FATALLY SHOT
FEDERAL M.P/S SON
MACHINIST SENT FOR TRIAL
(0.C.) SYDNEY, November 29. At Newcastle on Thursday the coroner, Mr. A. W. Johns, committed Roy Randolph Hindle, 28, machinist, for trial on a charge of having murdered William Thomas James, 32, son of Mr. Rowley James, Federal M.P. James was fatally shot at South Maitland railway workshops on November 20. Walter Reginald White, boilermaker, said: "I went to the store with James. Hindle fired at him without warning from a distance of about a foot.:'
In a statement to the police Hindle was alleged to have said that one day when he remarked to James that he must be good with the boss to get a job on the lathes, James said Hindle had no right to be there at all.
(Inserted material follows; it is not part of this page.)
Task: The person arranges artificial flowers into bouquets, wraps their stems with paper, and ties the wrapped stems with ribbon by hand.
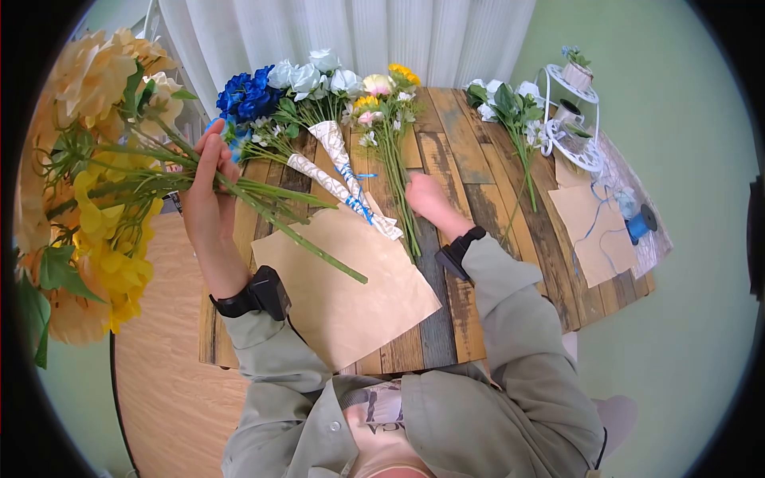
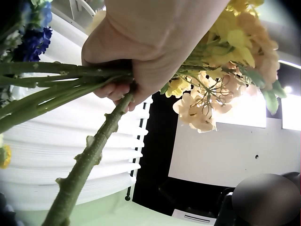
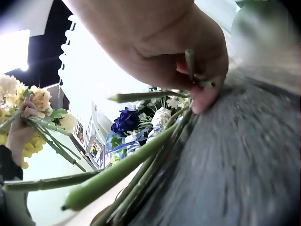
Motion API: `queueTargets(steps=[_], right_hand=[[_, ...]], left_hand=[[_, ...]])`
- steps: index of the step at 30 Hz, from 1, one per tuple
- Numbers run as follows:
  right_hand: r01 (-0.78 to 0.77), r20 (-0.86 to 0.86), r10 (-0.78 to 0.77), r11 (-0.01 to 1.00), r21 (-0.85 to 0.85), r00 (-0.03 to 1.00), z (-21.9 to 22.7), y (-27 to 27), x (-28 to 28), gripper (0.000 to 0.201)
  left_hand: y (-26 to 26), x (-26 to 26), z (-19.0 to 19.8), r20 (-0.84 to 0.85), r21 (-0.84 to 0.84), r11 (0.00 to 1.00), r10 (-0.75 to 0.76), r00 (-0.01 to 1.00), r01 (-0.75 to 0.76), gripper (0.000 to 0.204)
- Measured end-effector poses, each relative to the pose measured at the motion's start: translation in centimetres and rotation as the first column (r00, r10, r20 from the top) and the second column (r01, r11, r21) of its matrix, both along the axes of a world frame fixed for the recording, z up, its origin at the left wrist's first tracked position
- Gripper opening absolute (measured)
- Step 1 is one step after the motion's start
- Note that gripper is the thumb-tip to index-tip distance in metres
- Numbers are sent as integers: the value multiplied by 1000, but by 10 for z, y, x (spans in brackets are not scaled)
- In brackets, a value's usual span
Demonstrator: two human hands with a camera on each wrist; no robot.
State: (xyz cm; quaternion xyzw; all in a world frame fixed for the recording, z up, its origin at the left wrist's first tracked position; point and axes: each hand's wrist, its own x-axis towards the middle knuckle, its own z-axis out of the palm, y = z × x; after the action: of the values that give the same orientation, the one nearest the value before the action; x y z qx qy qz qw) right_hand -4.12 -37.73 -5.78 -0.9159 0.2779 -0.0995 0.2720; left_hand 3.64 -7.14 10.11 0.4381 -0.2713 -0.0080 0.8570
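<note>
Backdrop: white curtain (image 1: 358, 40) behind your plank table (image 1: 458, 151).
Left hand (image 1: 211, 203): fingers clamped on stems (image 1: 279, 227) of your peach-yellow bouquet (image 1: 119, 227), at the table's left side.
Right hand (image 1: 430, 203): fingers pinch a green stem (image 3: 190, 63) beside your yellow-pink bunch (image 1: 393, 179).
Outward: brown paper (image 1: 351, 307) between your sleeves (image 1: 502, 283).

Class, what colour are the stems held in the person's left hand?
Green; the stems show best in the left wrist view.
</note>
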Motion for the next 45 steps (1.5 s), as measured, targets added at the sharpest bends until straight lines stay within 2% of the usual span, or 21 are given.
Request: queueTargets(steps=[1, 3, 6, 10, 13, 14, 16, 19, 23, 27, 30, 32, 33, 35, 36, 38, 42, 44, 45], right_hand=[[0, -2, 0, 1000, 4, 1000, 2, 1, -1, 21], [-112, -127, 83, 964, -240, 988, 7, 4, -4, 26], [-194, -188, 151, 952, -237, 971, 8, 3, -7, 30], [-134, -168, 113, 984, -118, 979, 9, 2, -8, 34], [-127, -266, 83, 980, -151, 960, 29, 18, -24, 42], [-126, -267, 83, 980, -151, 960, 28, 20, -27, 42], [-226, -282, 159, 948, -223, 946, 26, 20, -33, 46], [-225, -315, 159, 956, -188, 936, 23, 7, -34, 50], [-210, -290, 149, 959, -190, 945, 17, -13, -41, 50], [-195, -276, 160, 975, -106, 948, 35, -25, -61, 46], [-203, -241, 175, 974, -96, 955, 30, -35, -79, 41], [-442, -143, 449, 893, 80, 882, 35, -36, -94, 45], [-443, -147, 450, 893, 82, 881, 40, -34, -102, 45], [-596, -182, 613, 790, 145, 768, 50, -28, -116, 73], [-596, -183, 614, 789, 149, 768, 50, -28, -120, 73], [-685, -172, 688, 723, 90, 705, 48, -27, -124, 98], [-713, -167, 710, 699, 55, 684, 40, -32, -120, 100], [-693, -51, 757, 621, 367, 651, 37, -43, -119, 82], [-693, -50, 757, 620, 367, 651, 35, -46, -112, 82]], left_hand=[[0, -1, 1, 4, -1, 1000, 4, 1000, -4, 34], [1, -3, 3, 4, 4, 1000, 5, 1000, -5, 34], [-2, -7, 6, -23, -6, 998, 55, 998, -55, 35], [-3, -8, 7, -10, -9, 999, 41, 999, -42, 41], [-3, -8, 7, -23, -19, 999, 51, 998, -51, 41], [-3, -8, 7, -20, -17, 999, 50, 999, -51, 41], [-3, -8, 7, -15, -15, 999, 49, 999, -50, 41], [-1, -8, 6, -16, -8, 999, 49, 999, -49, 42], [1, -6, 5, 1, 1, 999, 33, 999, -33, 42], [3, -3, 4, 42, 33, 998, 50, 998, -51, 41], [3, -3, 6, 9, 46, 996, 73, 997, -74, 41], [2, 0, 4, 14, 45, 996, 74, 997, -74, 42], [2, 1, 3, 23, 44, 996, 73, 997, -74, 42], [2, 1, 3, 21, 45, 997, 66, 998, -67, 42], [2, 1, 2, 26, 46, 997, 58, 998, -59, 42], [2, 2, 1, 25, 50, 997, 56, 998, -58, 42], [2, 4, 0, 33, 58, 998, 29, 999, -31, 43], [1, 1, 1, 42, 66, 997, 35, 999, -38, 43], [1, 1, 1, 49, 73, 996, 39, 998, -42, 43]])
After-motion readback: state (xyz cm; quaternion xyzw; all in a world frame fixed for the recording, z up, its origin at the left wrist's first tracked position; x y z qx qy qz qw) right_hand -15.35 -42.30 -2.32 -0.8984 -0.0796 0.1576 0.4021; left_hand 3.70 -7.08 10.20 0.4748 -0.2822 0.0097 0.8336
James wanted Hindle to go out and fight, and when Hindle refused said: "If you open your mouth about me again at all, I will drag you out of the workshop and fight you. I will kill you." Hindle was alleged to have told the police that he then cut down a pea-rifle so that he could take it to work. He intended to fire it to frighten James. At the store White and James came towards him. He put a bullet in the rifle to frighten James because James was going to hit him. The bullet was intended to miss James but hit him.
Detective Parmenter said Hindle was married and had two children. He had a small farm at Oakhampton and sometimes worked on it throughout the night. Henry Joseph Lygoe, foreman, said he had warned Hindle about fighting. Hindle had been a speedway rider and had once had a serious fall and been in hospital.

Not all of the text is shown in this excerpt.